- _Task description_:
Look below for the line holding "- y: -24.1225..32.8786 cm" and the line holding "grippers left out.". Transcribe exactly those lines and all lines between them, nothing more.

Stored dataset items:

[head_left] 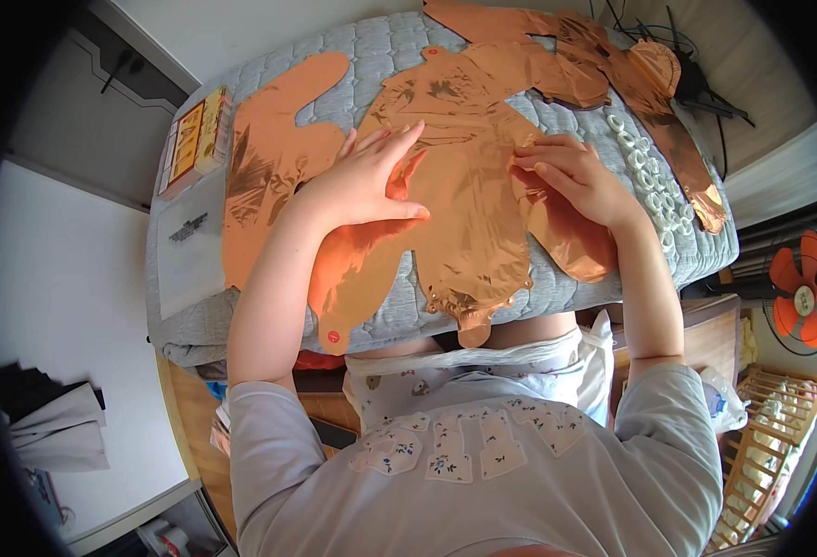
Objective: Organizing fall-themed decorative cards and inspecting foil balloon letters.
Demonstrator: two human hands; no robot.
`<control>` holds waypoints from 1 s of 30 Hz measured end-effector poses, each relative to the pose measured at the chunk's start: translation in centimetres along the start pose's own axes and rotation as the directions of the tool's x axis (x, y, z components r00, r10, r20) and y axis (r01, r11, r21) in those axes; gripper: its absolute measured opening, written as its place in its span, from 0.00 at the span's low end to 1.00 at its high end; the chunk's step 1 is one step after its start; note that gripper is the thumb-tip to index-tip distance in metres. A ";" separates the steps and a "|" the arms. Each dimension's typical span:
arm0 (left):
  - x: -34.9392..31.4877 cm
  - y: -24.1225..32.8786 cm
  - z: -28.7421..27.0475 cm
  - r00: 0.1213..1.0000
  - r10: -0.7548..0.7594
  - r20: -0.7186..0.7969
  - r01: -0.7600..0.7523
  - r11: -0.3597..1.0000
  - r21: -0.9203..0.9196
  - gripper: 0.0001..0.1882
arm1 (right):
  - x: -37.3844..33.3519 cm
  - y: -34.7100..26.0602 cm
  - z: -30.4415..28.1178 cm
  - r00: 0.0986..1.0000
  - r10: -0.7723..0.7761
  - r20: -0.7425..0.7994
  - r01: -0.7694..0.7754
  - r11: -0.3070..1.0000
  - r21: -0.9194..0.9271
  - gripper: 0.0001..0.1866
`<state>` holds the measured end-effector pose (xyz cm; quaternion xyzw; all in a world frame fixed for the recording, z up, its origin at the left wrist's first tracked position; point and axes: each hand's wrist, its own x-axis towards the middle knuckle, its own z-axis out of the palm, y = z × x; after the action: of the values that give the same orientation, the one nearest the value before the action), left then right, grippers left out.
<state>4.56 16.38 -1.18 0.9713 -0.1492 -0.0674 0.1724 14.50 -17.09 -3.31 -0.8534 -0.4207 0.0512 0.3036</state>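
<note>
A flat, uninflated rose-gold foil balloon [472, 213] lies across the quilted mattress in front of me, its crimped neck end toward my lap. My left hand [364, 181] is over its left side, fingers stretched and thumb spread apart, with lifted folds of foil beneath it. On the opposite side, my right hand [571, 174] has its fingers bent together at the balloon's folded edge and pinches the foil there. Another flat copper foil balloon [269, 158] lies to the left, partly hidden behind my left forearm. More crumpled copper foil [580, 65] stretches along the far right.
Several small white rings [650, 176] lie at the mattress's right side. A yellow and red box [197, 139] and a clear plastic bag [190, 246] are at the left edge. An orange-bladed fan [801, 292] and a wooden slatted rack [766, 446] stand to the right.
</note>
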 end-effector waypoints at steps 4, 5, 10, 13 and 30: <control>-0.1 -0.1 0.1 1.000 -0.003 -0.002 0.003 1.000 0.011 0.60 | 0.0 -0.1 0.1 1.000 0.010 0.003 -0.010 1.000 0.026 0.19; -0.1 0.0 0.0 1.000 -0.005 0.005 0.005 1.000 0.001 0.60 | 0.0 -0.1 0.1 1.000 0.015 0.003 -0.015 0.999 0.037 0.19; -0.1 -0.2 -0.2 1.000 0.002 0.017 -0.002 1.000 -0.010 0.60 | 0.0 0.1 0.0 1.000 0.002 0.013 -0.002 1.000 0.013 0.19; 0.2 -0.4 0.0 1.000 0.015 0.006 -0.014 0.998 -0.066 0.60 | -0.3 -0.2 -0.3 1.000 0.013 -0.006 -0.013 1.000 0.012 0.19; 2.0 -0.5 2.4 0.985 0.063 -0.162 -0.039 0.988 0.152 0.55 | 0.0 -1.3 -0.7 1.000 -0.004 0.012 0.005 0.999 -0.037 0.19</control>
<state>6.17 15.38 -3.78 0.9795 -0.1637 0.0297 0.1132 13.88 -16.84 -2.05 -0.8576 -0.4253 0.0478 0.2852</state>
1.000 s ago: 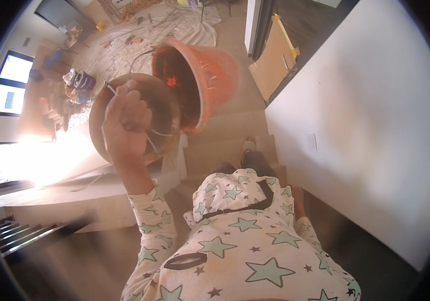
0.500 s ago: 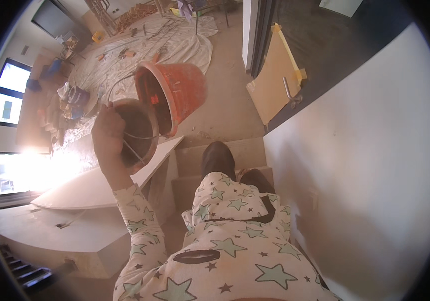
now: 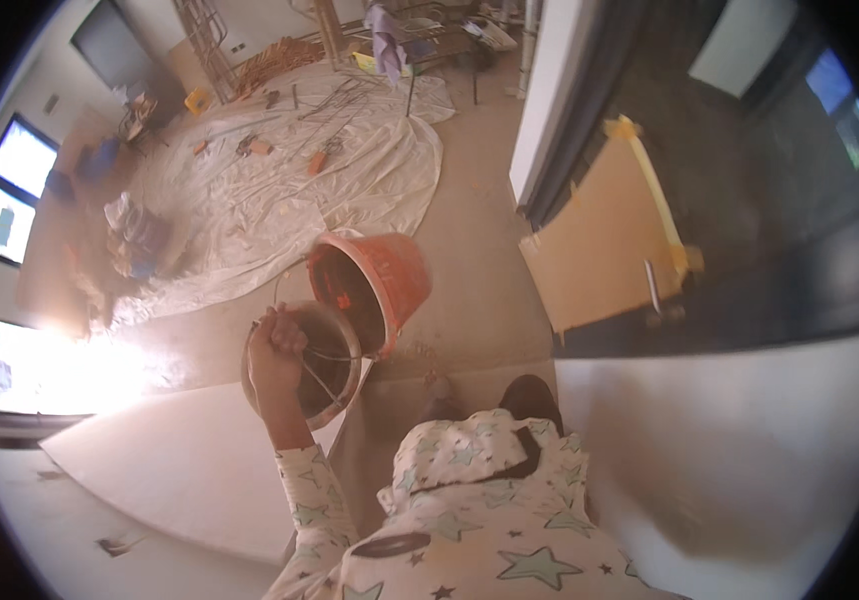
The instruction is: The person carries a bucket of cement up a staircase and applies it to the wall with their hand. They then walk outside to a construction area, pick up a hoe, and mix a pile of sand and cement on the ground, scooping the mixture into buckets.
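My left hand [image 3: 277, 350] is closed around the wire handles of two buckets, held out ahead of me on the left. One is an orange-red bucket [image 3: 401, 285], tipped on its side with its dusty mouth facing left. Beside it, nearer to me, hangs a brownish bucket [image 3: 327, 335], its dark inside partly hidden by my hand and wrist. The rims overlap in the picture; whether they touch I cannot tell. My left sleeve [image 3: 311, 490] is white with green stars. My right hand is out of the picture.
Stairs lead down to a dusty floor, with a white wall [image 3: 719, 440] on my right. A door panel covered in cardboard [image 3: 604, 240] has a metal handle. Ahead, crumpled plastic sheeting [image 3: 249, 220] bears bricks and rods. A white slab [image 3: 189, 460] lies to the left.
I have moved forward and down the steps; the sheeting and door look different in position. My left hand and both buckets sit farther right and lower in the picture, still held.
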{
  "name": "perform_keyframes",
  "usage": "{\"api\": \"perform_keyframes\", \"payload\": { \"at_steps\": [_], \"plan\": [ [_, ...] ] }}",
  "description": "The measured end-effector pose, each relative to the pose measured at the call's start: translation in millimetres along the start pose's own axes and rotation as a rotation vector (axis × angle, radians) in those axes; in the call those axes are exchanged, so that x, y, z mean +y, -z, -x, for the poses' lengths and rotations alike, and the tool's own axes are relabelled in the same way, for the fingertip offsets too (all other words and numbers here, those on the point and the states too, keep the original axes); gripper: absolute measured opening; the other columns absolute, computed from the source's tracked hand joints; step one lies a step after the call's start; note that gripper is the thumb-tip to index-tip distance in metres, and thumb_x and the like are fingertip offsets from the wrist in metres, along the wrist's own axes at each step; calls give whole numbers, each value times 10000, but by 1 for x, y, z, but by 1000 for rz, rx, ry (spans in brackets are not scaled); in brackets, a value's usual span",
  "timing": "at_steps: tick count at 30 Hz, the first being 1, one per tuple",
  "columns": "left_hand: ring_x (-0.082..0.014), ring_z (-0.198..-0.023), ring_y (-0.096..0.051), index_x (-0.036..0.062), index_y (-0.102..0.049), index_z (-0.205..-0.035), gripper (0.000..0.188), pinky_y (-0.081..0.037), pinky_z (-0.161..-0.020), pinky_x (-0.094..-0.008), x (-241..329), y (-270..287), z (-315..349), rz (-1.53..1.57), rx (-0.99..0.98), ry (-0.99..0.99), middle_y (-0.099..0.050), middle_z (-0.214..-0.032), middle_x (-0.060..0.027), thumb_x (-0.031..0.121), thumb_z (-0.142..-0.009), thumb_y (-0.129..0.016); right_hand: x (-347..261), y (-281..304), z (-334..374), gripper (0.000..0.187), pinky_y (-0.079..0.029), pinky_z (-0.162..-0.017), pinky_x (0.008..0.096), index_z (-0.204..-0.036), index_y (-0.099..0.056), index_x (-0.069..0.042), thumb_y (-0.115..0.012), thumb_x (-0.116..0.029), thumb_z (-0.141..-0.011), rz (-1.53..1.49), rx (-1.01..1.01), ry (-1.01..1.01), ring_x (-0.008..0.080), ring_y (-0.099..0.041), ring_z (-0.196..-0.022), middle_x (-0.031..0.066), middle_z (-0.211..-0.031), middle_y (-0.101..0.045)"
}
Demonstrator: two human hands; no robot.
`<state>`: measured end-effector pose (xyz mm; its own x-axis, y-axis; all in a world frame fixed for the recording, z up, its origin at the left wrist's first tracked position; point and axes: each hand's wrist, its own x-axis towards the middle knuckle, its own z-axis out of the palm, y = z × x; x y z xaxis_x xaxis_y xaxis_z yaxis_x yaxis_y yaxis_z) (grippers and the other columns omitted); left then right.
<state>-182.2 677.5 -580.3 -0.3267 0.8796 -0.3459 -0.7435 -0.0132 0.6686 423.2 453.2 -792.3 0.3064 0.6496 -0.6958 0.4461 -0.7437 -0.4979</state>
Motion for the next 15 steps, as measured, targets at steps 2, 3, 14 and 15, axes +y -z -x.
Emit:
{"api": "perform_keyframes", "payload": {
  "at_steps": [2, 3, 14, 15],
  "plan": [
    [-140, -646, -490, -35, -544, -1126, 279, -425, -673, -315, -31, 0, -9, -48, 130, -21, -483, -678, -4, 177, -944, -550, -18, -17, -28, 274, -508, -673, 348, -945, -684, 12, -636, -193, -770, 18, 24, 26, 200, -661, -756, 136, -860, -684],
    [-159, -690, -520, -35, -549, -1121, 269, -443, -730, -343, -33, 17, -8, -33, 135, -33, -504, -700, -15, 163, -938, -553, -40, -22, -41, 273, -508, -672, 348, -945, -684, 12, -636, -192, -770, 45, 17, 52, 199, -661, -754, 136, -859, -683],
    [-157, -743, -548, -19, -571, -1077, 219, -491, -841, -354, 12, 92, -70, -200, 358, -162, -509, -728, -6, 138, -923, -573, -237, -106, -171, 261, -511, -638, 340, -944, -686, 4, -628, -182, -771, 134, -109, 259, 191, -660, -733, 130, -839, -679],
    [-160, -762, -555, -21, -569, -1089, 235, -492, -842, -354, 14, 102, -69, -386, 405, -201, -525, -746, -8, 147, -924, -578, -242, -119, -188, 257, -512, -625, 336, -949, -686, 0, -624, -175, -772, 186, -130, 280, 189, -660, -724, 130, -830, -677]
  ]
}}
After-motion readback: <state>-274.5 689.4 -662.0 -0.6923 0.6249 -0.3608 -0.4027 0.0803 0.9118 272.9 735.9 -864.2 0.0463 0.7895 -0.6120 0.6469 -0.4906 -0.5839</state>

- _Problem solution_:
  - y: -24.1225..32.8786 cm
  - z: -28.7421..27.0475 cm
  - r00: 0.1213..1.0000
  - r10: -0.7548..0.7594
  - r20: -0.7186..0.7969
  - r01: -0.7600..0.7523
  - r11: -0.3597..1.0000
  - r21: -0.9203..0.9196
  - gripper: 0.0001..0.1882
arm1 (right):
  - x: -37.3844..33.3519 cm
  - y: -34.7100..26.0602 cm
  - z: -30.4415..28.1178 cm
  - r00: 0.0986..1.0000
  - r10: -0.7723..0.7761
  - r20: -0.7425..0.7994
  - r01: -0.7694..0.7754
  - r11: -0.3070..1.0000
  - r21: -0.9194..0.9271
  - gripper: 0.0001..0.1866
`<state>` holds the measured end-effector pose (xyz cm; quaternion xyzw; all in a world frame fixed for the recording, z up, its origin at the left wrist's first tracked position; point and axes: each hand's wrist, its own x-axis towards the middle knuckle, its own z-axis out of the palm, y = z × x; after the action: of the values that give the same orientation, the one nearest the value before the action), left then right, grippers left out.

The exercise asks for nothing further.